With the archaeological site closed due to Covid, experts have devoted time to new excavations instead

pompeii
The bodies of two men, a master and his slave, were recently unearthed in Pompeii

It says much about this year that the discovery of two bodies in the wreckage of a disaster zone counts as akin to good news. But here we are, nearing the end of what is the darkest year that almost all of us can recall, and a rare strand of positivity has emerged from, of all places, Pompeii.

That’s right. Pompeii. A city that was choked to death by a volcano – but, which, compared to the Exploding Clown Car of Doom that is 2020, is all ­sunlight, honey and luxury biscuits.

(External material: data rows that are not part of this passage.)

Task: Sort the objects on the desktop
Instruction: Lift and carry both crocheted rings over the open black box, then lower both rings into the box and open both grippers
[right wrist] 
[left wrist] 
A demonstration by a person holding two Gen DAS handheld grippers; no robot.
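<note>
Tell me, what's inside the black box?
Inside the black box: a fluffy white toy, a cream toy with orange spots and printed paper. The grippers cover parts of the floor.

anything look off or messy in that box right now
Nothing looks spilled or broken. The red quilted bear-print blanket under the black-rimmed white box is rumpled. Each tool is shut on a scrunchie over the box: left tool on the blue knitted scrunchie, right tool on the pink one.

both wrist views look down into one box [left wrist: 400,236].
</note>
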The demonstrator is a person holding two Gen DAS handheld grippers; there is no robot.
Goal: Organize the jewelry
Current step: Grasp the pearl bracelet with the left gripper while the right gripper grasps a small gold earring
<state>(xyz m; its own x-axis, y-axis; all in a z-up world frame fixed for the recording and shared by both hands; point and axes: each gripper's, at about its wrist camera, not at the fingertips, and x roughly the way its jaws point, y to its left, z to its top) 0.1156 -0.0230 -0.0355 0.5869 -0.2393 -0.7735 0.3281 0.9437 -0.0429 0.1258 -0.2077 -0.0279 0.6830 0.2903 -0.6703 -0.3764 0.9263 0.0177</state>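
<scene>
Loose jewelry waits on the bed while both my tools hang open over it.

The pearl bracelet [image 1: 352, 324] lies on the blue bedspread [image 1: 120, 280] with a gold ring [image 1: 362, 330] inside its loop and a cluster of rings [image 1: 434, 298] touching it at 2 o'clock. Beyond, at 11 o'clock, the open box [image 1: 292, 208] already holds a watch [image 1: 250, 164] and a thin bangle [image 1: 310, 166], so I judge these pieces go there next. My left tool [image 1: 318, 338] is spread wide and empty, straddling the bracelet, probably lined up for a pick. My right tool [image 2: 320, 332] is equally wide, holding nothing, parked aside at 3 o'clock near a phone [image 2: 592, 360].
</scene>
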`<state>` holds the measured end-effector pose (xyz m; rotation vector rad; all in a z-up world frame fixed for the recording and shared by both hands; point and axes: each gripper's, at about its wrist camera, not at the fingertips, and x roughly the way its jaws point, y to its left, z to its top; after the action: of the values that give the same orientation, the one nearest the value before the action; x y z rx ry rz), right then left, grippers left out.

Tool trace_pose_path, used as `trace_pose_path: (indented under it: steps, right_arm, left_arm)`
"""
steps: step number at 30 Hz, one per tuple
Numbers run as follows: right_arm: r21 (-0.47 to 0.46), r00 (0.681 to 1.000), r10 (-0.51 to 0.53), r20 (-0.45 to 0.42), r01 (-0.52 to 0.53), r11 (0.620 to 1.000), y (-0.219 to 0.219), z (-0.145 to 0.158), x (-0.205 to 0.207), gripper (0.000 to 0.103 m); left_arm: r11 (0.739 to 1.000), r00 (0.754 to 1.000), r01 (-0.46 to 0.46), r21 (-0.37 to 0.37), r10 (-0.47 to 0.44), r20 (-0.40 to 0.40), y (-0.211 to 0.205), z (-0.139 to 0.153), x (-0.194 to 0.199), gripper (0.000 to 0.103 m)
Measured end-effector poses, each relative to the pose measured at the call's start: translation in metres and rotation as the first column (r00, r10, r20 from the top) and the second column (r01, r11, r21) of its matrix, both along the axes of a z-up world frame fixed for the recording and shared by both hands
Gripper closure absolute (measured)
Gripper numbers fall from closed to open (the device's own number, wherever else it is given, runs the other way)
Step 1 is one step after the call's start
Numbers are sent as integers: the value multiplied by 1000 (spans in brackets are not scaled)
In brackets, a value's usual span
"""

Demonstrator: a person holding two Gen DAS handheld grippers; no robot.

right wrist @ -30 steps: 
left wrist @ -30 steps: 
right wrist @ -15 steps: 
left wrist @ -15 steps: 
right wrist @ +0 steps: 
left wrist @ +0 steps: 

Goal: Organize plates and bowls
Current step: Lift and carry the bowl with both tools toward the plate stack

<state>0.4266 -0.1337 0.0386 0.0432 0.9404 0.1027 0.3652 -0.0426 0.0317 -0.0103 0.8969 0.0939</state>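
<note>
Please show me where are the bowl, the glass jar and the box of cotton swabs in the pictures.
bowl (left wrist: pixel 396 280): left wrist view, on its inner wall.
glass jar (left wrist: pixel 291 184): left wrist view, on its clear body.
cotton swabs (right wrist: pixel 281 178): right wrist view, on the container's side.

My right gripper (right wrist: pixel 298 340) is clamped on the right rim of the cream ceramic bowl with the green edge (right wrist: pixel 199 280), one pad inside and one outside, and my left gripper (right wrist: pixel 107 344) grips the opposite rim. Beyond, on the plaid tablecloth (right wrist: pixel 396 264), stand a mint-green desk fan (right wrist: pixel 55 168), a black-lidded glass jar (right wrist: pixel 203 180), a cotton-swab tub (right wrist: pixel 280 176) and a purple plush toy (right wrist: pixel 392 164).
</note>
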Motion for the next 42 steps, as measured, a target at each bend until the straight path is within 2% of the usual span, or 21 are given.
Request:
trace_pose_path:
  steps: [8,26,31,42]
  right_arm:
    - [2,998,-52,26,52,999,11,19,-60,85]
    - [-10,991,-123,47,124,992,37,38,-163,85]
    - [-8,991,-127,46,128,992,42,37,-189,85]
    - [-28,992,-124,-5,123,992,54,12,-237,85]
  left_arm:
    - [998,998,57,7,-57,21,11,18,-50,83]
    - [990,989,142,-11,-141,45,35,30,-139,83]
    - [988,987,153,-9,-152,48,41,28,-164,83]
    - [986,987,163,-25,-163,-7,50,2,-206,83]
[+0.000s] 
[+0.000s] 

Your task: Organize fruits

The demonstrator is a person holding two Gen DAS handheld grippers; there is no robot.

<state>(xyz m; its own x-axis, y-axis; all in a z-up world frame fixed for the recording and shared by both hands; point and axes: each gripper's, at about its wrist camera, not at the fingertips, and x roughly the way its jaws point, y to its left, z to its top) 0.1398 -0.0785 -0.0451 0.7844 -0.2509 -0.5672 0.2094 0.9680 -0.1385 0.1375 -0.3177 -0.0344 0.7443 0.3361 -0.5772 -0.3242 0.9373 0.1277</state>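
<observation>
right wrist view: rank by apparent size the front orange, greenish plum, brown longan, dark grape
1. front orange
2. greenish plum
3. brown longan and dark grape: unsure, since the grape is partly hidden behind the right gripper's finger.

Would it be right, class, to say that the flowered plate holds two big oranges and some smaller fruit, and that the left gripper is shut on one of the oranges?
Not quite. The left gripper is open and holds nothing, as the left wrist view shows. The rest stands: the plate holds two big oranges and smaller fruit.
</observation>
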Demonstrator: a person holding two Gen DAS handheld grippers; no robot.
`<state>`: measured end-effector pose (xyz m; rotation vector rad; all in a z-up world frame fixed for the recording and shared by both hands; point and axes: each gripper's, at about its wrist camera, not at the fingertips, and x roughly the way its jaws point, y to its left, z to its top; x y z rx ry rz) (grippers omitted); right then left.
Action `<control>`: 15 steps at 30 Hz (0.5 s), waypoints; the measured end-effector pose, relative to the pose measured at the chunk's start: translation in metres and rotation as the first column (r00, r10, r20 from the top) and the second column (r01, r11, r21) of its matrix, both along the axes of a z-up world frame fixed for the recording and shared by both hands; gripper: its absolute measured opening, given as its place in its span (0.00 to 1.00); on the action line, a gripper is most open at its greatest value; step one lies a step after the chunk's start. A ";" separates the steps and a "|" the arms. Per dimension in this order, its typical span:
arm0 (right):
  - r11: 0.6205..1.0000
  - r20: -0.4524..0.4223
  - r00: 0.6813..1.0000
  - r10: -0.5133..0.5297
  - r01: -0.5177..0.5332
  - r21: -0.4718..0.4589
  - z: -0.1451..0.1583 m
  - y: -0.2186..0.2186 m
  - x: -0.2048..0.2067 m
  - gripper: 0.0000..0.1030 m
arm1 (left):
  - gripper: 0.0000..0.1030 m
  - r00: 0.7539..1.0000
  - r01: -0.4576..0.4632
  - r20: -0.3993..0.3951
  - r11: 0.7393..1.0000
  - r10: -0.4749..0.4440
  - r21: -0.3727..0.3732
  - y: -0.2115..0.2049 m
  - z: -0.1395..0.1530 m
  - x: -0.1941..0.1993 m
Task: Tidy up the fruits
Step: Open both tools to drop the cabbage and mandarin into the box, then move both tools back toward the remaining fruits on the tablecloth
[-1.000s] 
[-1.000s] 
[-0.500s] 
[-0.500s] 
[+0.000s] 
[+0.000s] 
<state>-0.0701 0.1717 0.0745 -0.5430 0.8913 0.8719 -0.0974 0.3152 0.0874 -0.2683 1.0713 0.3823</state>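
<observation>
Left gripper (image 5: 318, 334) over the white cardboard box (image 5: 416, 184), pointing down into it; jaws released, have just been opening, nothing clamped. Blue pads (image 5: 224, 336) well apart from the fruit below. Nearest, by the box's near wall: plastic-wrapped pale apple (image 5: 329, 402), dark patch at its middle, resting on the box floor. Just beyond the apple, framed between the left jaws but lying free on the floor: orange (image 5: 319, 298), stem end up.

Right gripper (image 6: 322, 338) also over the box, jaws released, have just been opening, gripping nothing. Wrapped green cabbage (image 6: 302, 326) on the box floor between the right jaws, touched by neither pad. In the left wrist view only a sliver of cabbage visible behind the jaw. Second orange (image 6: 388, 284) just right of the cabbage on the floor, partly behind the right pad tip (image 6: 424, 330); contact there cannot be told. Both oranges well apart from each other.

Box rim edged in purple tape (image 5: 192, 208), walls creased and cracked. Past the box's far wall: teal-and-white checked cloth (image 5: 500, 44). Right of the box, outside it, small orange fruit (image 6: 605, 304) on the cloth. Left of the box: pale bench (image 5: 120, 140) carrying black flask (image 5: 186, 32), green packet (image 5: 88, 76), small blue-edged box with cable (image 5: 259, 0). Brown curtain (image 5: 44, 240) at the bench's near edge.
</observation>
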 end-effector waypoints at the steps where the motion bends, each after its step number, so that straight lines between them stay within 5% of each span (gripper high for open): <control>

In case you missed it amid the weekend’s various titbits about lockdowns, R-rates and presidential elections, I’m referring to the announcement that the winner of 79AD’s Someone Has It Worse Than You Award has “unveiled” two “new” victims of the ashen rain that swallowed it whole.

They are thought to be a twentysomething slave, and his older master. Both have been brought back to “life” using the archaeological site’s much-vaunted technique of making plaster moulds of cavities left in the earth by long-decomposed corpses.

Park director Massimo Osanna has called them “truly exceptional”. In saying this, he isn’t making light of what must surely have been their terrified last moments. Nor am I. And anyway, the men have been dead for 1,941 years. If, somehow, they feel anything about this development, it must be a relief that they have, very belatedly indeed, been spotted in the soil.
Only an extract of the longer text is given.